→ Task
Answer with a single number stating how many lines of the entries below include the string "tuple".

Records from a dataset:

☆ ☆ ☆ ☆ ☆

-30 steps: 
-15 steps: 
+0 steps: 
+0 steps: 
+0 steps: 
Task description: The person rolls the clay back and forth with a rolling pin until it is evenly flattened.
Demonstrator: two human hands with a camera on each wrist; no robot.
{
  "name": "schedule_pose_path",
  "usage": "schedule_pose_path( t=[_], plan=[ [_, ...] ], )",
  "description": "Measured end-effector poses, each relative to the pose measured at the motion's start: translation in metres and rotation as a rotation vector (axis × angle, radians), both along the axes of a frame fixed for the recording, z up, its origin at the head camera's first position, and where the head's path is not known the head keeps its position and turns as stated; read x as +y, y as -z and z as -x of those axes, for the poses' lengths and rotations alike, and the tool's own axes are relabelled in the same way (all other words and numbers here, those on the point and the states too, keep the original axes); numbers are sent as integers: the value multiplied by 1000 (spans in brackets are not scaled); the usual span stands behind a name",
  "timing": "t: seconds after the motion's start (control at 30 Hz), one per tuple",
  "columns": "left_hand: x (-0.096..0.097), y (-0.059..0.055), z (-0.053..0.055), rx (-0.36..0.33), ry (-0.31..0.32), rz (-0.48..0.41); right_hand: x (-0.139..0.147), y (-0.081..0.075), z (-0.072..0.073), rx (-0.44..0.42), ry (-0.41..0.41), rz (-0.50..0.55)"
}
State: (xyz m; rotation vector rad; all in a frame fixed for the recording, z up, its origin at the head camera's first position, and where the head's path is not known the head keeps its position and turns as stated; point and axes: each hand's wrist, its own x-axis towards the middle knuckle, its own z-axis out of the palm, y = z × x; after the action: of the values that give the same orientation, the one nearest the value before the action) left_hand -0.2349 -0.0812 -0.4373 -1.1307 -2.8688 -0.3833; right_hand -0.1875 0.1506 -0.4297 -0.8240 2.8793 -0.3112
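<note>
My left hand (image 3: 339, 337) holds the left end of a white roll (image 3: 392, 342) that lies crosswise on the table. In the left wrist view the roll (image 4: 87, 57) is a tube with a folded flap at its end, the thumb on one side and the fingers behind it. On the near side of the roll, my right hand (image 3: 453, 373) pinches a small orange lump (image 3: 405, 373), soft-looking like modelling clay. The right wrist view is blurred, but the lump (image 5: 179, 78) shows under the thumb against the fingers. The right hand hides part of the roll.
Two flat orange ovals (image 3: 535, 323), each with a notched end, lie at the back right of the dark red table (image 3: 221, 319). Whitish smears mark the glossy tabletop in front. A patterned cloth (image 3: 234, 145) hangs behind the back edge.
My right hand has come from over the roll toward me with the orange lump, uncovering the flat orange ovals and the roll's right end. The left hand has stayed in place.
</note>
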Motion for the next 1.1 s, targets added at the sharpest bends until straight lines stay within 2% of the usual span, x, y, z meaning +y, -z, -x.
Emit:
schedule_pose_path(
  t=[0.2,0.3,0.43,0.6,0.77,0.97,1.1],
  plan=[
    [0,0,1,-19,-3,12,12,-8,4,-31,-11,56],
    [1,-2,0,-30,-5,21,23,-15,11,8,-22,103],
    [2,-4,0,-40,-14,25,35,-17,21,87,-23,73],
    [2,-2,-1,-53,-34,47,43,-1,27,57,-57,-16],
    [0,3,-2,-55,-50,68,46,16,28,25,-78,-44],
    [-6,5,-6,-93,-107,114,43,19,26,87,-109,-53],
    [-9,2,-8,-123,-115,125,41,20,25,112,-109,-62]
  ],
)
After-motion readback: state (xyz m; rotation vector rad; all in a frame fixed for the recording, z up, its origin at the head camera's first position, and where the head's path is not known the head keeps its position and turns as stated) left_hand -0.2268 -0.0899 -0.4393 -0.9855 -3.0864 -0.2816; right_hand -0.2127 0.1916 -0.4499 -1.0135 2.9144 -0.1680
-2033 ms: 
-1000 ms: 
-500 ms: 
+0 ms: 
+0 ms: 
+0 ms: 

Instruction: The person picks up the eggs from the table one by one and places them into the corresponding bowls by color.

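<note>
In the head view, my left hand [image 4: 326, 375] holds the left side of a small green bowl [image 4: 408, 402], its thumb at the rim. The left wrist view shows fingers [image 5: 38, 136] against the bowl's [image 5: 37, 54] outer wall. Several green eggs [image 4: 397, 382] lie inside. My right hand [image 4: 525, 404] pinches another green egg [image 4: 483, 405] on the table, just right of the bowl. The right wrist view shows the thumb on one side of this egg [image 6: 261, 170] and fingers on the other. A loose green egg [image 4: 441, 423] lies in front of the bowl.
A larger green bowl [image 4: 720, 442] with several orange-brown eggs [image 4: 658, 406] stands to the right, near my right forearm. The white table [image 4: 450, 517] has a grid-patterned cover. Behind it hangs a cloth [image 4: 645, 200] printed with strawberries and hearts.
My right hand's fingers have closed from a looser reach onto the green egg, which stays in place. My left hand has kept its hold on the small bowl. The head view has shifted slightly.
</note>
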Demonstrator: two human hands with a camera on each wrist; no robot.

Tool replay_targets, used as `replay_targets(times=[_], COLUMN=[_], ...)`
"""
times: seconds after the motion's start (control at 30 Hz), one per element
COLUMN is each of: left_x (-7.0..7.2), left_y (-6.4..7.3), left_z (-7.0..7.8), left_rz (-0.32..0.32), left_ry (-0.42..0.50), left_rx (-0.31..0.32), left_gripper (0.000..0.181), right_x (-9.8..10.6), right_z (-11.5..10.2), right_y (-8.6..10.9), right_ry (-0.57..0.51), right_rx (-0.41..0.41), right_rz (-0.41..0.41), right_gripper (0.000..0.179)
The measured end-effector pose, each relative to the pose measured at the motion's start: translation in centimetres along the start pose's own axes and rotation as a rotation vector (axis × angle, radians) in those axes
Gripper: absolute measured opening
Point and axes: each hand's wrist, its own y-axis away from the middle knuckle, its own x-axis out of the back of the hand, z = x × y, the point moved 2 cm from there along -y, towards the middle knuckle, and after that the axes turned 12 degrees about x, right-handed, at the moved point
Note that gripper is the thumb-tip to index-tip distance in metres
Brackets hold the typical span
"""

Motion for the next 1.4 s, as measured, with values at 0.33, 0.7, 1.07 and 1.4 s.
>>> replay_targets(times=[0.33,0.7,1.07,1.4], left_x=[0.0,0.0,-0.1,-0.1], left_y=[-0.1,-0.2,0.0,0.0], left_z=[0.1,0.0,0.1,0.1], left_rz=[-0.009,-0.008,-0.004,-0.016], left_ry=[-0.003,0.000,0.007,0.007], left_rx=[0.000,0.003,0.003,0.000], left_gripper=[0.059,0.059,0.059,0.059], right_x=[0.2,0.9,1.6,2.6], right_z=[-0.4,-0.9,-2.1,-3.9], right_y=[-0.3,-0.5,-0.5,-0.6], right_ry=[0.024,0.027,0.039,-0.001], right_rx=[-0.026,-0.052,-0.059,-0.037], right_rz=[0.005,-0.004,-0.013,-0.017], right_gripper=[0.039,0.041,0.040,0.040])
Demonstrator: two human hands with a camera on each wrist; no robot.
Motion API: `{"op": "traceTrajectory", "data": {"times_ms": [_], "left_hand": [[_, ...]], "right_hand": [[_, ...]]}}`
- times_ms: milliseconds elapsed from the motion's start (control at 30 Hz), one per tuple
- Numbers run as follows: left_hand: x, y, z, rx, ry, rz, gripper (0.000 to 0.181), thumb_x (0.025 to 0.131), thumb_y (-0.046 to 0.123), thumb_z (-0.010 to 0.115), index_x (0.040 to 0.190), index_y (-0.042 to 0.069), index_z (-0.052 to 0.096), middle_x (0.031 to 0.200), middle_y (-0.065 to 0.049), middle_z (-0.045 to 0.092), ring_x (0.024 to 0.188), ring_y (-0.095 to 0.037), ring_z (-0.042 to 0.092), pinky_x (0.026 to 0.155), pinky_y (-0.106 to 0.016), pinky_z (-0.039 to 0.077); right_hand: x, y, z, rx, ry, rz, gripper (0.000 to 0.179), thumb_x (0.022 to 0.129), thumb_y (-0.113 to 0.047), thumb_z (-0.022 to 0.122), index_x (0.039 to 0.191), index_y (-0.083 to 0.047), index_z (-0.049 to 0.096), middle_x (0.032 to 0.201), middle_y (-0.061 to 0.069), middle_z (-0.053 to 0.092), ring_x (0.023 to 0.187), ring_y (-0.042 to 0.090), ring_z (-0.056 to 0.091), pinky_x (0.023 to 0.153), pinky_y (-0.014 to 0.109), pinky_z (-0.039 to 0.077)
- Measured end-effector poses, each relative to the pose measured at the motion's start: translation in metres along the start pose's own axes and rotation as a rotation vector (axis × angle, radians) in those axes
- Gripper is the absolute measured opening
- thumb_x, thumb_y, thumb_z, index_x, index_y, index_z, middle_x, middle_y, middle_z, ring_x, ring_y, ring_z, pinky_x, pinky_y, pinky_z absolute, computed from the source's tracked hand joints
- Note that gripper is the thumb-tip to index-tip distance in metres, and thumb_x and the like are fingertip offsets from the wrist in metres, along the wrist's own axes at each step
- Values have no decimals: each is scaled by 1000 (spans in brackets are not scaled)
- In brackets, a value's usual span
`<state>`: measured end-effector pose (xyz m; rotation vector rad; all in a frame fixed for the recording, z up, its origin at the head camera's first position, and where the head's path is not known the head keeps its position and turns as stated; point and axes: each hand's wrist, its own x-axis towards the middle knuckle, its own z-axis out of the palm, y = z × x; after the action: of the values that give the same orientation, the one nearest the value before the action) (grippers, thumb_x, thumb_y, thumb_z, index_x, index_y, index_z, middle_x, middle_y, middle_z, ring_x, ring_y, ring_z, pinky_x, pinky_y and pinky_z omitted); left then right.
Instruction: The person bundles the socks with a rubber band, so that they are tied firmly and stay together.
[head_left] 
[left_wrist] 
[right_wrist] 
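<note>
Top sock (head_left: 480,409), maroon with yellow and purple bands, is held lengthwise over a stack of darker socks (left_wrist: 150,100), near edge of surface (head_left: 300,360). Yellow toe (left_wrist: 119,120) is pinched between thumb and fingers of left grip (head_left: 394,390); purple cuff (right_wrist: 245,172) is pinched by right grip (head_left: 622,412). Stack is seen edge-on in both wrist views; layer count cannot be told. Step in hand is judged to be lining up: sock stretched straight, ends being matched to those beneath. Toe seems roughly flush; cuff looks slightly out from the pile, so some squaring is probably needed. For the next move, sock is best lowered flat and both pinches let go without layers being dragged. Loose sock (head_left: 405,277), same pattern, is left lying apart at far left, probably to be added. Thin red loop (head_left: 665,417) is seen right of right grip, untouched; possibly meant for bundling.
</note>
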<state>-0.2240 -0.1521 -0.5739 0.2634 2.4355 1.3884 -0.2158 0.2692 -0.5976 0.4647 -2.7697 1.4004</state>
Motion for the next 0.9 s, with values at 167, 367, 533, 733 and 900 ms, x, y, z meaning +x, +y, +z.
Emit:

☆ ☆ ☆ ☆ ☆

→ Written answer
2